Comments (3)
A small example would help but it seems to be an issue with propagating that multiindex.
I think that line is trying to propagate non dimension coordinates but probably needs to be updated to the new .indexes
model
set(ds_broad.variables) - set(ds_broad.dims)
Perhaps this should be
set(ds_broad.variables) - set(ds_board.xindexes) - set(ds_broad.dims)
from flox.
Reproducer:
import xarray as xr
import pandas as pd
import numpy as np
from flox.xarray import xarray_reduce
vort = xr.DataArray(
name='vort',
data=np.random.uniform(size=(4, 2)),
dims=['i', 'face'],
coords={
'i': ('i', np.arange(4)),
'face': ('face', np.arange(2))
}
)
regions = vort.coarsen(
i=2,
).construct(
i=("i_region_coarse", "i_region"),
).stack(region=['face', 'i_region_coarse'])

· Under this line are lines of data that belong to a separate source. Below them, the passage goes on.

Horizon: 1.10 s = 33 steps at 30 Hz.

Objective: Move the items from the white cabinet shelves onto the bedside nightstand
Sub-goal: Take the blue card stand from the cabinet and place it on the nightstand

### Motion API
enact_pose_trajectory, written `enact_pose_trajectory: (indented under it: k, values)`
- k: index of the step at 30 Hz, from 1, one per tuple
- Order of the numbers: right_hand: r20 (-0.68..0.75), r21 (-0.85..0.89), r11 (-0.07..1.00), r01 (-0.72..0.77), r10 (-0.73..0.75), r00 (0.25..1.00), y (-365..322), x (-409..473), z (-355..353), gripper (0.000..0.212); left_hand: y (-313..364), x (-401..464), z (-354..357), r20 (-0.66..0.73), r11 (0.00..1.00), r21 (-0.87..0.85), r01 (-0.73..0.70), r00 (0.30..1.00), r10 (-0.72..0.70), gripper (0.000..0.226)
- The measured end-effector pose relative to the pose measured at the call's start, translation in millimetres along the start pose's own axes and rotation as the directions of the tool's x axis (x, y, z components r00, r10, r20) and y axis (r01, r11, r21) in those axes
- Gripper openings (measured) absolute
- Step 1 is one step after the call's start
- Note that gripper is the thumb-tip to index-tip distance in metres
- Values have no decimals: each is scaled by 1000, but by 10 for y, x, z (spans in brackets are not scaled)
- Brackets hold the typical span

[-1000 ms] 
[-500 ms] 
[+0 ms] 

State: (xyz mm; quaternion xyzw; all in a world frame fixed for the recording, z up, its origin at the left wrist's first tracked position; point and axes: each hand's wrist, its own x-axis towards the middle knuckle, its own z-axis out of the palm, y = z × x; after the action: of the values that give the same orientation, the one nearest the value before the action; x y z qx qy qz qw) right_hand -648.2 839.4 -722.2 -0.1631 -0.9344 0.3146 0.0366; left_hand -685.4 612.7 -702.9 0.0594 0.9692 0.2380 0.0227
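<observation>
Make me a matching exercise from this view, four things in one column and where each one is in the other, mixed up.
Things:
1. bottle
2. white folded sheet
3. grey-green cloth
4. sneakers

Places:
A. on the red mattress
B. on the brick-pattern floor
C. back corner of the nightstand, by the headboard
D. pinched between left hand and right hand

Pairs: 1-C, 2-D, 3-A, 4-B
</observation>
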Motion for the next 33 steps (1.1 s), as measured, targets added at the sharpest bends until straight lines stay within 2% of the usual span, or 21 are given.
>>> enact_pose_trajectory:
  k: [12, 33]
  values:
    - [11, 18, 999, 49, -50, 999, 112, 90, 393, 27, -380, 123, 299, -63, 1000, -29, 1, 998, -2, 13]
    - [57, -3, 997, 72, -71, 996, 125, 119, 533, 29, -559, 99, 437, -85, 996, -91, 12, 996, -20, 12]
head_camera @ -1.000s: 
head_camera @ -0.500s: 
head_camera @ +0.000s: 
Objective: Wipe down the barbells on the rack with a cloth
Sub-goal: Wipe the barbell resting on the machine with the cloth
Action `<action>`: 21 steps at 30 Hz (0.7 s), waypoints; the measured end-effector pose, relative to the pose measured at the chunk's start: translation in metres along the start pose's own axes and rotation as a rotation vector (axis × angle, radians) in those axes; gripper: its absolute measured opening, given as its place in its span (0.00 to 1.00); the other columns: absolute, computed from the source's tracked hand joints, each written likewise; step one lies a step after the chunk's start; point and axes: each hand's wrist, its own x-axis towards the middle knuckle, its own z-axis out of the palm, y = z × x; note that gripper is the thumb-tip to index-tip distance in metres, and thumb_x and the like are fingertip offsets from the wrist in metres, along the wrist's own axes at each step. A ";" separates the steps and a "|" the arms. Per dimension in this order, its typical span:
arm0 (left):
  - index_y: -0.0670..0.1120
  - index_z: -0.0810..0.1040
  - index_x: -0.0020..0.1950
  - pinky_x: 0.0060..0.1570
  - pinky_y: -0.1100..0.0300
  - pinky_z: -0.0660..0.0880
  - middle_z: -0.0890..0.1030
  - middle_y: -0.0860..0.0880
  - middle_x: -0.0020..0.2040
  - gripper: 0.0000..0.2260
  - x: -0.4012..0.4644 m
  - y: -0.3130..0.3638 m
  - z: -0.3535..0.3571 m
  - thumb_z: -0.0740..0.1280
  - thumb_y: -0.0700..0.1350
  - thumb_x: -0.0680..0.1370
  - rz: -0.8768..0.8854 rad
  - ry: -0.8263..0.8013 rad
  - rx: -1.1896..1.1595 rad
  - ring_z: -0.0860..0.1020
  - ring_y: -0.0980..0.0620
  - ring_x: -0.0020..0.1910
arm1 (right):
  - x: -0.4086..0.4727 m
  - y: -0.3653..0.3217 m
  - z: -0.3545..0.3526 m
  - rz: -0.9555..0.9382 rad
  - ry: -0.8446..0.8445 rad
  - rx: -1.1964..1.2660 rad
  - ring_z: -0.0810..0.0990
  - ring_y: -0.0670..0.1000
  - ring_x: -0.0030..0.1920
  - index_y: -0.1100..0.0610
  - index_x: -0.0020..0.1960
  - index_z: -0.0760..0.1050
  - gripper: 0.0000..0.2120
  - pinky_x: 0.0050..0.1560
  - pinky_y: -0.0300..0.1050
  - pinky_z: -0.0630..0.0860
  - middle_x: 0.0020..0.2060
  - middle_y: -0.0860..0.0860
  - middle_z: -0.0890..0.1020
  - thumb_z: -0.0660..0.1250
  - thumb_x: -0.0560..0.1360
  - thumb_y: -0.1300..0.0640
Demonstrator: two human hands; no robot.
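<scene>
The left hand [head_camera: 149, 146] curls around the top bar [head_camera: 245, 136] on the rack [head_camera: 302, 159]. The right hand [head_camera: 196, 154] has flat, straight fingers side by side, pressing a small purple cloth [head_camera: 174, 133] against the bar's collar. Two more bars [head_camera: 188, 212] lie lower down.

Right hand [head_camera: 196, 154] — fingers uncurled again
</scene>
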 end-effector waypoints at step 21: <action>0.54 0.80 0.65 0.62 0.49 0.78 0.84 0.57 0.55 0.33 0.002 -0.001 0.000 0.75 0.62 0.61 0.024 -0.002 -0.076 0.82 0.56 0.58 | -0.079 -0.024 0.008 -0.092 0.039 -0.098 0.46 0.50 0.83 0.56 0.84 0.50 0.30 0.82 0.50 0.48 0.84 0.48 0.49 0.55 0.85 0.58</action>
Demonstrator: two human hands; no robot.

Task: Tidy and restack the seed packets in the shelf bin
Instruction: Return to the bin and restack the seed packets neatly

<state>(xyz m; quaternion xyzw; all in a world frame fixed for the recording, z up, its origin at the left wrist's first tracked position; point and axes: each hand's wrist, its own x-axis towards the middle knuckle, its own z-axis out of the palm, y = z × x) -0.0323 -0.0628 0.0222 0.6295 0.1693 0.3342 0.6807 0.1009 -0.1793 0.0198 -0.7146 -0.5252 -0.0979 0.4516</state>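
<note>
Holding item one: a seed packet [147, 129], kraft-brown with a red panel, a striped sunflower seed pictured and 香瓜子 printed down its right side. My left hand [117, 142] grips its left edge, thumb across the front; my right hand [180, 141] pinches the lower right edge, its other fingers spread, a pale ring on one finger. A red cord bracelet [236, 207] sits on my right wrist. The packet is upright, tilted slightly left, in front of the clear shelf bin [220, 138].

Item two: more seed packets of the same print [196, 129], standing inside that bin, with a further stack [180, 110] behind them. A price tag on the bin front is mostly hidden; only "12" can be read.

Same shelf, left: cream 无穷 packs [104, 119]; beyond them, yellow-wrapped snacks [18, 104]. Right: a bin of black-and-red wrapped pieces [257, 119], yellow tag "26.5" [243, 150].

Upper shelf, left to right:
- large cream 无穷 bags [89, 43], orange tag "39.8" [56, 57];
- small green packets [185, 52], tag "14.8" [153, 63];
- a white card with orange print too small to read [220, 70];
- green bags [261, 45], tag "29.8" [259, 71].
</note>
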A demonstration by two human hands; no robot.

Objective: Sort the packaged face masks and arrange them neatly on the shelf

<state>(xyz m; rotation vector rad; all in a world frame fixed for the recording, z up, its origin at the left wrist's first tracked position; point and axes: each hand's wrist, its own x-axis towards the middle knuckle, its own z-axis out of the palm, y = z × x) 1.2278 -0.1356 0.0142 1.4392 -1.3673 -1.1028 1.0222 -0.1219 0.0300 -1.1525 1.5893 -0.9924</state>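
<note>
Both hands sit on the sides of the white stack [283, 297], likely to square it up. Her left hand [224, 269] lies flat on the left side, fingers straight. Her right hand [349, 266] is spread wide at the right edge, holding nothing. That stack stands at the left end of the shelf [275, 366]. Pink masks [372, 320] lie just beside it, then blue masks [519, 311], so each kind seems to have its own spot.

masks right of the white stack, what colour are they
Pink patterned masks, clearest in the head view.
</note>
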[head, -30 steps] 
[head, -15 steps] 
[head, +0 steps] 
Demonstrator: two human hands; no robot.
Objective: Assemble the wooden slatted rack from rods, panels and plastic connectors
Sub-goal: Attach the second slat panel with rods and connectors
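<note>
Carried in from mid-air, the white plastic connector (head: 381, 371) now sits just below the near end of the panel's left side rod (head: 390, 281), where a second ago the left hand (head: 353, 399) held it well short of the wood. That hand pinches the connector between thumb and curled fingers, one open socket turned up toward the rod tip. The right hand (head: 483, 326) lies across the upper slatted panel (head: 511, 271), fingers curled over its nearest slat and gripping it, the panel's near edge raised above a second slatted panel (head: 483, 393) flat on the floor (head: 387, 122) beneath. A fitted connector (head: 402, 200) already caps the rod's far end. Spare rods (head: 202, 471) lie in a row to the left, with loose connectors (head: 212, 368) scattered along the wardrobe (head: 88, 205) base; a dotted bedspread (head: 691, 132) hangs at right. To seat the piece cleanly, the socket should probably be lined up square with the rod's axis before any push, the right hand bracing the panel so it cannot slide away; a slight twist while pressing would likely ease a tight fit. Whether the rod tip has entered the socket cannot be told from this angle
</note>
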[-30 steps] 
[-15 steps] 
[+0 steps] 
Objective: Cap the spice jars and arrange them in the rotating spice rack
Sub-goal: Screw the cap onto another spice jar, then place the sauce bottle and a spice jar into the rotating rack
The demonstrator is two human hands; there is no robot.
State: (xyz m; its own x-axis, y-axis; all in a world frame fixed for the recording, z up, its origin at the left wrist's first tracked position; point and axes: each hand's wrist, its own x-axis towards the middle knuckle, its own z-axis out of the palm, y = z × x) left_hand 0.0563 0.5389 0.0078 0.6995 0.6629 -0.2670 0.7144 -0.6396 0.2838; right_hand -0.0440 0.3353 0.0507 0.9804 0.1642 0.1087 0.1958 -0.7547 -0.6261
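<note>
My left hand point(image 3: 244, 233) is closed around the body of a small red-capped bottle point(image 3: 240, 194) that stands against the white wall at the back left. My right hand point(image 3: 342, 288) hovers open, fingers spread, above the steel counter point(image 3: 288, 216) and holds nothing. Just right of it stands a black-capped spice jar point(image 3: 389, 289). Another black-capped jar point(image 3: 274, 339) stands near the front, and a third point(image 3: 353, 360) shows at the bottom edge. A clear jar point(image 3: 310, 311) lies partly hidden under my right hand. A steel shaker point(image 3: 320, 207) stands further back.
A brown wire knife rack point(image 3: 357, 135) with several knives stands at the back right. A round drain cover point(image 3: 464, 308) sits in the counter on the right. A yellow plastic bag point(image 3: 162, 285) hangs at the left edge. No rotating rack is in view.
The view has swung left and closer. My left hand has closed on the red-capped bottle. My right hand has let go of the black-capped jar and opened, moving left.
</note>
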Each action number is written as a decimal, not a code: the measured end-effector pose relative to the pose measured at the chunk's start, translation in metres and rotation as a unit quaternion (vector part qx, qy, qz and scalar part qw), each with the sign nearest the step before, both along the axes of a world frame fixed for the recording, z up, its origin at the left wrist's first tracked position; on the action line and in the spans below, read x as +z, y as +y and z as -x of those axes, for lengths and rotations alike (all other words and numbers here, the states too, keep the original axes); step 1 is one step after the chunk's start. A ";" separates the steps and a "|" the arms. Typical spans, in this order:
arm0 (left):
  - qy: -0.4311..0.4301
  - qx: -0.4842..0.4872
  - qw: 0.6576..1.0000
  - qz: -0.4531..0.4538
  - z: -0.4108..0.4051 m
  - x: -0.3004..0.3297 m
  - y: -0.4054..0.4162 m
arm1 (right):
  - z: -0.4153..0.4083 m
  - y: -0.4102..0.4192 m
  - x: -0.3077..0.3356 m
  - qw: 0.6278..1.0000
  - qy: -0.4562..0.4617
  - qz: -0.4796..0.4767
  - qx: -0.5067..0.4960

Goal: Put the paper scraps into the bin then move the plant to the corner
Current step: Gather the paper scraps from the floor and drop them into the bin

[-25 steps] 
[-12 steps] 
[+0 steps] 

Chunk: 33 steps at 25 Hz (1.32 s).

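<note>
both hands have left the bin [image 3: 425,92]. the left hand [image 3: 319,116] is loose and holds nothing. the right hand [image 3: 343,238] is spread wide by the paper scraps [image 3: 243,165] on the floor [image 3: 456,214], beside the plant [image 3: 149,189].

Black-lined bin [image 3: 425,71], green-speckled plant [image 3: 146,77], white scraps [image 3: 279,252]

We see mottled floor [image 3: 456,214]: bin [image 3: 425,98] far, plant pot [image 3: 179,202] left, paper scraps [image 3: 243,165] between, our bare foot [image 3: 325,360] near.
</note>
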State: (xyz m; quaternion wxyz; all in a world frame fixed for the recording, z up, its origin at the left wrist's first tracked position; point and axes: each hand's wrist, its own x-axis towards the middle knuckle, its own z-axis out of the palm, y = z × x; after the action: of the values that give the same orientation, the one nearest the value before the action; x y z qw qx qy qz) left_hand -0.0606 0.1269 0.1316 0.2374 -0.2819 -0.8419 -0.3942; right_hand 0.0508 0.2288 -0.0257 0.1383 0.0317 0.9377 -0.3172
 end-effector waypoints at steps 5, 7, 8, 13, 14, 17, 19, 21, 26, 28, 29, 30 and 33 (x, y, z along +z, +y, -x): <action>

def hist(*args, dim, bins, weights=None):
if weights is None:
weights = xr.DataArray(1)
bin_intervals = tuple(pd.IntervalIndex.from_breaks(b) for b in bins)
result = xarray_reduce(
weights, # weights
*args, # variables we want to bin
func="count", # count occurrences falling in bins
expected_groups=bin_intervals, # bins for each variable
dim=dim, # broadcast dimensions
fill_value=np.NaN,
)
return result
h = hist(
regions,
dim=['i_region'],
bins=[np.linspace(0, 1, 10)],
)
---------------------------------------------------------------------------
ValueError Traceback (most recent call last)
Cell In[54], line 1
----> 1 h = hist(
2 regions,
3 dim=['i_region'],
4 bins=[np.linspace(0, 1, 10)],
5 )
Cell In[53], line 11, in hist(dim, bins, weights, *args)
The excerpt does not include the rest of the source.